Summer Listed Property

Summer Listed Property fund performance summary as at 31 May 2022.

Fund at a glance

Unit price (as at 31 May 2022): $1.3449

Date the fund started: 19 September 2016

For information on fees, see our Fees page.

For more information on the Summer Listed Property fund, read the latest quarterly fund update and the product disclosure statement

Fund objective and strategy

See the Listed Property page for the Summary of investment objective and strategy.

Fund returns

PIR Total since inception (annualised) 1 Month 3 Month 1 Year 3 Years^
28% 5.48% -6.62% -7.82% -8.14% 2.62%
17.50% 5.69% -6.61% -7.79% -8.00% 2.79%
10.50% 5.83% -6.61% -7.77% -7.91% 2.91%

  ^ Annualised

Fund returns are calculated net of fund charges, trading expenses and accrued tax for a New Zealand resident individual paying tax at the Prescribed Investor Rate identified above.

Top 10 investments

  Asset name % of fund net assets
1 Goodman Property Trust 15.33%
2 Kiwi Property Group Limited 13.77%
3 Vital Healthcare Property Trust 11.57%
4 Precinct Properties New Zealand Limited 10.78%
5 Stride Property Group  7.76%
6 Argosy Property Limited 7.54%
7 Property For Industry Limited 7.30%
8 Investore Property Limited 3.79%
9 ANZ transactional bank account 2.77%
10 New Zealand Rural Land Company 2.76%

The top 10 investments make up 83.37% of the fund. 

Manager's Commentary

Market Commentary

May saw a continuation of themes from the first four months of the year, other than in the fixed interest markets. As global growth faces headwinds from inflation and central banks raising short term rates, the market is increasingly thinking about the risk of a recession. If a recession does occur, longer term interest rates would probably need to fall, and hence the fixed interest market is now in a “tug of war” between high inflation and increased recession risk. These continued headwinds to economic growth saw equity markets generally deliver negative returns over May.

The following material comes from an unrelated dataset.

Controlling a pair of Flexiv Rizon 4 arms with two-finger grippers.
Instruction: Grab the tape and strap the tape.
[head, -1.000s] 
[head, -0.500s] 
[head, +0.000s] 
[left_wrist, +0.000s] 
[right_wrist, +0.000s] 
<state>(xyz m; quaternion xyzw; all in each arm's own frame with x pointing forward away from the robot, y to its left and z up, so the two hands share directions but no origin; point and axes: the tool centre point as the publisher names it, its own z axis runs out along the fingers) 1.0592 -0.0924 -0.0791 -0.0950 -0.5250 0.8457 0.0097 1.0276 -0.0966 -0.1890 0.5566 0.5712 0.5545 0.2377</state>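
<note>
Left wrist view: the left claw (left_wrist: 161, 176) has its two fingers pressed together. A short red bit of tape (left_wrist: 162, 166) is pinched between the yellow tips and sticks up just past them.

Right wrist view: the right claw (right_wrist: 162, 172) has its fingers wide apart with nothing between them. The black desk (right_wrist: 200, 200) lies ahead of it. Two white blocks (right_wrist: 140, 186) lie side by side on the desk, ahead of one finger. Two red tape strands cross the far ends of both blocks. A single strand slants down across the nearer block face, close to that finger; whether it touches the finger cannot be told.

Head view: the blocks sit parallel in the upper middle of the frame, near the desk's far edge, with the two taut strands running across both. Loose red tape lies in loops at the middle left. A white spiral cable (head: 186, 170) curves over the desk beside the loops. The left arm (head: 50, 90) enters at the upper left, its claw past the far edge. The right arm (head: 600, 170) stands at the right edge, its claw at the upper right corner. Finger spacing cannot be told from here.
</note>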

In May the Reserve Bank of New Zealand (RBNZ) raised rates 50 basis points to 2%. The Monetary Policy Committee argued that the risk of too little-too late was worse than too much-too soon and has agreed to ‘briskly’ lift the OCR until CPI is in the target range. Inflation concerns and sharply increasing interest rates continued to negatively impact interest rate stocks (including property) that are perceived as less attractive.

Portfolio Performance

Summer Listed Property delivered a return of -6.62% for the month of May and for the 12 month period to date delivered a return of -8.14%.

Key contributors to outperformance over the month were underweight positions in New Zealand names Precinct Properties, Property for Industry, and Goodman Property Trust and not owning Winton Land as concerns around its residential development prospects continued. Detractors from performance came from overweight positions in Charter Hall Group, Lendlease, and Centuria Industrial REIT whilst a modest out of index position in Fletcher Building also cost performance.

Outlook

Valuation wise, evidence of higher interest rate expectations are starting to affect demand and pricing for real estate assets as buyers return expectations move higher. The risk of downside to global growth may give purchasers a reason to question some of the more lofty expectations for rental growth.

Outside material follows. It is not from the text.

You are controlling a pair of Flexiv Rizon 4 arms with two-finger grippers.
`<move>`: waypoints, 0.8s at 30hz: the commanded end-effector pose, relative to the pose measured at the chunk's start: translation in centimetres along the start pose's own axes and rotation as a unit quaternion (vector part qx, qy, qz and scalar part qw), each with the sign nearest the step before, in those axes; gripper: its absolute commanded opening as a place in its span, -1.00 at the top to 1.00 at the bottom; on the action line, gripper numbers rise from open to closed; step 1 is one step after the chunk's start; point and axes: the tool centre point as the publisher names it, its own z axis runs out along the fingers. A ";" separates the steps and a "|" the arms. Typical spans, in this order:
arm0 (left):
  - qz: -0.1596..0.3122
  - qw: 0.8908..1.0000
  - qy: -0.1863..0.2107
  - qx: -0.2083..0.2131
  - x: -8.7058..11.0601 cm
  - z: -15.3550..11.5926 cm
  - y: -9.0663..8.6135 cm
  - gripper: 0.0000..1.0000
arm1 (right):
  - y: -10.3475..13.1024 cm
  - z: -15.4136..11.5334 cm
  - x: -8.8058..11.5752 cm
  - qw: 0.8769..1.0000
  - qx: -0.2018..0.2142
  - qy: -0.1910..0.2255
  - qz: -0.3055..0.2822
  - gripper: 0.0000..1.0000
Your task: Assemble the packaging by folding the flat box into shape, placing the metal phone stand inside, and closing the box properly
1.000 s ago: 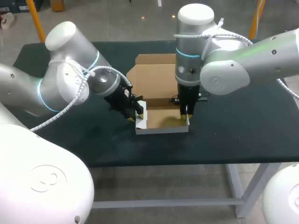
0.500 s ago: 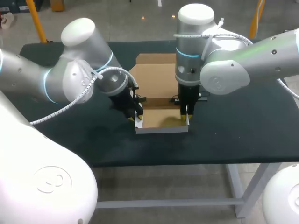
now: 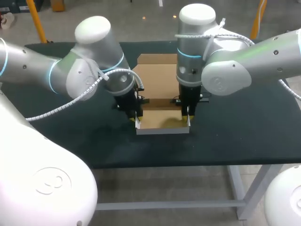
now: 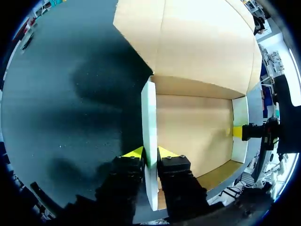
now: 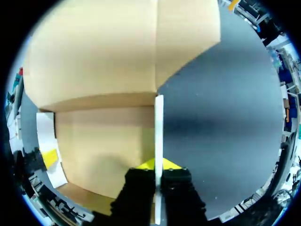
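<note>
The left gripper point(image 4: 150, 153) was clamped on the left wall point(image 4: 149, 108) between its fingers, and the right gripper point(image 5: 158, 165) on the right wall point(image 5: 159, 122), likely holding 2 sides of the box point(image 4: 193, 132) upright for folding.

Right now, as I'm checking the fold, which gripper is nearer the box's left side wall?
Left. The left gripper is shut on the left side wall; the right gripper is shut on the opposite wall.
</note>
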 end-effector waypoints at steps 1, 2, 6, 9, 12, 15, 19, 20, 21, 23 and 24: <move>-0.001 0.994 -0.111 0.001 0.2 0.8 -0.5 0.65 | 0.1 0.2 0.1 1.000 0.002 -0.002 0.000 1.00; -0.001 0.994 -0.112 0.001 0.1 0.8 -0.5 0.65 | 0.1 0.2 0.1 1.000 0.002 -0.002 0.000 1.00; -0.003 0.992 -0.126 0.006 -0.1 1.0 -0.6 0.78 | 0.1 0.2 0.1 1.000 0.002 -0.002 0.000 1.00; -0.004 0.991 -0.131 0.008 -0.2 1.2 -0.6 1.00 | 0.1 0.2 0.1 1.000 0.002 -0.002 0.000 1.00; -0.004 0.990 -0.143 0.012 -0.2 1.4 -0.5 1.00 | 0.1 0.2 0.1 1.000 0.002 -0.002 0.000 1.00; -0.003 0.989 -0.148 0.014 -0.2 1.5 -0.5 1.00 | 0.1 0.2 0.1 1.000 0.002 -0.002 0.000 1.00; -0.004 0.989 -0.149 0.017 -0.3 1.5 -0.5 1.00 | 0.1 0.2 0.1 1.000 0.002 -0.002 0.000 1.00; -0.004 0.989 -0.148 0.018 -0.3 1.5 -0.5 1.00 | 0.1 0.2 0.1 1.000 0.002 -0.002 0.000 1.00; -0.005 0.989 -0.148 0.019 -0.3 1.5 -0.5 1.00 | 0.1 0.2 0.1 1.000 0.002 -0.002 0.000 0.91; -0.005 0.989 -0.148 0.020 -0.3 1.5 -0.5 1.00 | -0.2 -0.4 0.0 1.000 -0.007 0.000 -0.009 0.07; -0.005 0.989 -0.149 0.021 -0.3 1.5 -0.4 1.00 | -0.3 -0.7 0.0 1.000 -0.012 -0.002 -0.011 -0.44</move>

Of course the listed sector is forward looking, and following recent underperformance versus the broader market, value may be beginning to emerge in the New Zealand property sector. The NZ sector is trading at a 20% discount to NTA (having traded as high as a 15% premium not so long ago, share prices have come back, and more asset revaluations have been booked). Disciplined capital management will be required. At current borrowing rates, most property acquisitions destroy value and equity raises at discounts to NTA do too. Rents will be required to rise fast enough to offset increasing interest costs and despite large under-renting, historically this has been hard to capture in NZ.

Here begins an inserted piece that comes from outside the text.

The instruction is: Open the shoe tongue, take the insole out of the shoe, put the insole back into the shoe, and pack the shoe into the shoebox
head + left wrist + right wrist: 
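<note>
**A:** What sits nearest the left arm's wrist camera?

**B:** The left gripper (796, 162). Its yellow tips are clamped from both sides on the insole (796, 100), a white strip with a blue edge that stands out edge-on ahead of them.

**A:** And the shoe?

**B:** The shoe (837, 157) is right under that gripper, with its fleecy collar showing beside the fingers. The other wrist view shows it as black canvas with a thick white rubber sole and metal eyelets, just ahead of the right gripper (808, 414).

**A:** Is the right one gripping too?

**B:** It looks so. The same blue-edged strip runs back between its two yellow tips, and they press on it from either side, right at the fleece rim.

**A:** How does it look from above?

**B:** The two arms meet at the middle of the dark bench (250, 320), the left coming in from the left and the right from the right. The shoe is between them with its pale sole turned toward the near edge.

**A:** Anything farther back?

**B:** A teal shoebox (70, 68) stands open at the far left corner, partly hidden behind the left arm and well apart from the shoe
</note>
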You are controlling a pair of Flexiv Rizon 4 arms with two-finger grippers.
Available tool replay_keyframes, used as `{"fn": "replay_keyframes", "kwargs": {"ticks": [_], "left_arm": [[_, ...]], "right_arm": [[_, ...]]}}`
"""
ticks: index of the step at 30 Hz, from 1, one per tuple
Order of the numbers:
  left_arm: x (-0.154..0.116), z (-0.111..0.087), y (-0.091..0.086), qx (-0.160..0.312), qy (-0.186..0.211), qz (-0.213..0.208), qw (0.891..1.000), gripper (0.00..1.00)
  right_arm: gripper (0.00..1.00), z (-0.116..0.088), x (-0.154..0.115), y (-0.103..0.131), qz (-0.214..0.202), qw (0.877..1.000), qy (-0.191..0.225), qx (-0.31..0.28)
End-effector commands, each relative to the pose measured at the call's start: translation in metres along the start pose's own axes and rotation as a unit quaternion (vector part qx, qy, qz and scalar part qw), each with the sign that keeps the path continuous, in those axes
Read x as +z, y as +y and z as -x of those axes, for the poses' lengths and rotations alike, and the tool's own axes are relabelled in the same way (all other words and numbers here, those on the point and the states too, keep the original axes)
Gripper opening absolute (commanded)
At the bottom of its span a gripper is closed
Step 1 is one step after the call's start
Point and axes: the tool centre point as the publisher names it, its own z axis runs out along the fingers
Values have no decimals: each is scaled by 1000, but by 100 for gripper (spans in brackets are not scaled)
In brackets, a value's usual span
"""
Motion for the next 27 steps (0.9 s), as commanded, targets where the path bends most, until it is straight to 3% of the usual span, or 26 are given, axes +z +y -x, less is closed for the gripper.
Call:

NZ is likely further through its interest rate tightening cycle than Australia and as such we continue to lighten our exposure to Australia closing our underweight in New Zealand real estate names.

Locally we continue to favour New Zealand Rural Landco and continue to close our underweight in Vital Healthcare Property Trust with both well positioned to the see the benefit of the of their CPI-linked leases (albeit we would have preferred to see both with a higher hedged interest rate book).

We actively manage the fund’s foreign currency exposures. As at 31 May 2022, these exposures represented 10.49% of the value of the fund. After allowing for foreign currency hedges in place, 6.28% of the value of the fund was unhedged and exposed to foreign currency risk.

 

 

 

This is not a recommendation to buy or sell any financial product and does not take your personal circumstances into account. All opinions reflect our judgement on the date of communication and may change without notice. Past performance is not a reliable guide to future performance. We recommend you take financial advice before making investment decisions. We have prepared this web page in good faith based on information obtained from other sources, but we do not guarantee the accuracy of that information. We do not make any representation or warranty (express or implied) that this web page is accurate, complete, or current and to the maximum extent permitted by law disclaim any liability for loss which may be incurred by any person relying on this web page.